▶ **EXERCISE**:
Check each line of the material, and show the ones that include the word "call".

━━ DATA ━━

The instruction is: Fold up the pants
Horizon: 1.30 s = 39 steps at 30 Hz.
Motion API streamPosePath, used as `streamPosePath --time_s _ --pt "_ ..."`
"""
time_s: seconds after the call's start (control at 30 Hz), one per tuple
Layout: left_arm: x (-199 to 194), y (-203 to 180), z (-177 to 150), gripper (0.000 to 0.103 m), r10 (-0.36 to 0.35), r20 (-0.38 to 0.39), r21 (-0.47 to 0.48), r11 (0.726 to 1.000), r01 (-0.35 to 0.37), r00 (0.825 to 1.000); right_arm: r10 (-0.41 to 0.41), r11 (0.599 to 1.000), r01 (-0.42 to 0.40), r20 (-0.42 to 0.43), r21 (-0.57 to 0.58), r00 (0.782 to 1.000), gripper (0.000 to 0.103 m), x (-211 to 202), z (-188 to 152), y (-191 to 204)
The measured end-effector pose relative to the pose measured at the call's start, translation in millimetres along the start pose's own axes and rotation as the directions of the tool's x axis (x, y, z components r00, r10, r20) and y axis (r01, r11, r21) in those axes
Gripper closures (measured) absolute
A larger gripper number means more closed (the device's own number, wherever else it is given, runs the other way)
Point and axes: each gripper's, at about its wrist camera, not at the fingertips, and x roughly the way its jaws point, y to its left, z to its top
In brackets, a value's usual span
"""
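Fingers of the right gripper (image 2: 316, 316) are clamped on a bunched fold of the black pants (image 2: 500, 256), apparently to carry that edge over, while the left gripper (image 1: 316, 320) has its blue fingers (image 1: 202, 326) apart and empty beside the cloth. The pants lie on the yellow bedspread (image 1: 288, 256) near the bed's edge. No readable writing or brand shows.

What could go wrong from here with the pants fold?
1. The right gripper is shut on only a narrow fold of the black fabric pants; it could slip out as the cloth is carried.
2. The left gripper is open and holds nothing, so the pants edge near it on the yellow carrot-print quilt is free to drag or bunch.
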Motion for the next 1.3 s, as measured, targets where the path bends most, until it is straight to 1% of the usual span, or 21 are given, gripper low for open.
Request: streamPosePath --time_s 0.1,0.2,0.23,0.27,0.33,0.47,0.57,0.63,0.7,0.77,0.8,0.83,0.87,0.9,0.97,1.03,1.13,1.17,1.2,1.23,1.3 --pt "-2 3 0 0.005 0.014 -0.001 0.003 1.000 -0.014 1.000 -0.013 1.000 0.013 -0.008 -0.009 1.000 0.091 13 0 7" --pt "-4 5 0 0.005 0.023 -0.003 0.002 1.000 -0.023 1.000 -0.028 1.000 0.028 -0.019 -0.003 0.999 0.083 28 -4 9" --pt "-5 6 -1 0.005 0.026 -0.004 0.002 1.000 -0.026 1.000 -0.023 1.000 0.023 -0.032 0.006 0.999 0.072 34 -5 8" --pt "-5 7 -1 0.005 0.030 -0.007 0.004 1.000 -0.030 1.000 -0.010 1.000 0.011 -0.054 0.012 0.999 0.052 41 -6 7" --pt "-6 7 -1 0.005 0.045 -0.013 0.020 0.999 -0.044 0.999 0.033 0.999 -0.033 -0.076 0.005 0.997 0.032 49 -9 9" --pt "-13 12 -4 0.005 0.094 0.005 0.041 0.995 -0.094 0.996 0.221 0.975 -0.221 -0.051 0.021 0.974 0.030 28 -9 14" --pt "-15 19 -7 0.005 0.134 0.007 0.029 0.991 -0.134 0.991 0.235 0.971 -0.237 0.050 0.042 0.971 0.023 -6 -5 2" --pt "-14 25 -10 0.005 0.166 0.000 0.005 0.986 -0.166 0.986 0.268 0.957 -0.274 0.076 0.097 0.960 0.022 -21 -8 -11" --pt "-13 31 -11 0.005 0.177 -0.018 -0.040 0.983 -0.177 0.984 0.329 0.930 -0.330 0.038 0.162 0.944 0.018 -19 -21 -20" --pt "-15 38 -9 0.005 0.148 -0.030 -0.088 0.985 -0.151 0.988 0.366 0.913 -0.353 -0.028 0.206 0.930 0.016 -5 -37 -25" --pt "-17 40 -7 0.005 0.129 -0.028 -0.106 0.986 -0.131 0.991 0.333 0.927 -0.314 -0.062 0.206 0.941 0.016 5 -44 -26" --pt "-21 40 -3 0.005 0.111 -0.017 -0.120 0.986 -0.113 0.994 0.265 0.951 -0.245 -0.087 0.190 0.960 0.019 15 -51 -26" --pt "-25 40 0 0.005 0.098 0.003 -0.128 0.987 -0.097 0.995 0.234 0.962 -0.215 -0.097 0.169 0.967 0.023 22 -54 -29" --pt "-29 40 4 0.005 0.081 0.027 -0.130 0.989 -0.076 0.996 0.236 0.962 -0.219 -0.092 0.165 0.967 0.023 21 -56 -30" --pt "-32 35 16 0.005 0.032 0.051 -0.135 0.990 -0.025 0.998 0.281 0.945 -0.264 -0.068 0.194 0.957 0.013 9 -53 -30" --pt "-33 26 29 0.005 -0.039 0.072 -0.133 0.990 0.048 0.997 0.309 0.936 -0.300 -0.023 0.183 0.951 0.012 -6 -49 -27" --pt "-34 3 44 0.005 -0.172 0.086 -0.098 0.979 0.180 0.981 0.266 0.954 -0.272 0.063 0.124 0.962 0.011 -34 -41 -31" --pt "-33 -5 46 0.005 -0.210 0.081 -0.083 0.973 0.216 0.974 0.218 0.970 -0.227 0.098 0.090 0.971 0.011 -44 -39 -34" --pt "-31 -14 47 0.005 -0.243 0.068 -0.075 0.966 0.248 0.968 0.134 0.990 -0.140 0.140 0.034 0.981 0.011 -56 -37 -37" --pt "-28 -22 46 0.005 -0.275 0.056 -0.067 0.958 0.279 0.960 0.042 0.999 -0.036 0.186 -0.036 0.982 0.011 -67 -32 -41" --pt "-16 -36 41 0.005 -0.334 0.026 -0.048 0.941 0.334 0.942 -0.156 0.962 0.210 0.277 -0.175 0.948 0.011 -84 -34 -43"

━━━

▶ **PROBLEM SOLUTION**:
time_s: seconds after the call's start (control at 30 Hz), one per tuple
The measured end-effector pose relative to the pose measured at the call's start, translation in millimetres along the start pose's own axes and rotation as the directions of the tool's x axis (x, y, z components r00, r10, r20) and y axis (r01, r11, r21) in those axes

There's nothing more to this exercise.